DATASET EXCERPT =>

[Start of section]

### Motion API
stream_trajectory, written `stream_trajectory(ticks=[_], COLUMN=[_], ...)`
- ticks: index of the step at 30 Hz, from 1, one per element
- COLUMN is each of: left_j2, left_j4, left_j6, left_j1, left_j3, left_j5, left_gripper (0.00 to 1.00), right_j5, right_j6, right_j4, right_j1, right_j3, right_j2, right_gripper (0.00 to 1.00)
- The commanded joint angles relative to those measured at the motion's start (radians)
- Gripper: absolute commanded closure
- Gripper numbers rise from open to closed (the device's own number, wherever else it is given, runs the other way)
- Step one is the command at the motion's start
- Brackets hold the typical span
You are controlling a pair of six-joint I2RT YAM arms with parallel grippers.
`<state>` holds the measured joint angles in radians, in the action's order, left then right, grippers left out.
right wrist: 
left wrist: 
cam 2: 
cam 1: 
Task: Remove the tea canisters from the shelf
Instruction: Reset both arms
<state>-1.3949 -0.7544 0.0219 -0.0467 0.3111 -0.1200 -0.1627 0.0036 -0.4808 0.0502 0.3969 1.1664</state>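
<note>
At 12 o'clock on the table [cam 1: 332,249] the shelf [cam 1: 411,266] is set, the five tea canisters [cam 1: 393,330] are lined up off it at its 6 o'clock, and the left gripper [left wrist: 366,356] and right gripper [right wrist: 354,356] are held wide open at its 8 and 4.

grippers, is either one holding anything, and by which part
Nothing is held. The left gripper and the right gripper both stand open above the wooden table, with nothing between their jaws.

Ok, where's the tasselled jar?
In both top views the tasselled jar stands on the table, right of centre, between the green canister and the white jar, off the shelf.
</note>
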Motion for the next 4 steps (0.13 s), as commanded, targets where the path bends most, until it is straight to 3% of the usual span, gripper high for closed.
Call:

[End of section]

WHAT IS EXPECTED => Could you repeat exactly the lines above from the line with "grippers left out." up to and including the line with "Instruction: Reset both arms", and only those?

EXERCISE OUTPUT =>
`<state>` holds the measured joint angles in radians, in the action's order, left then right, grippers left out.
right wrist: 
left wrist: 
cam 2: 
cam 1: 
Task: Remove the tea canisters from the shelf
Instruction: Reset both arms

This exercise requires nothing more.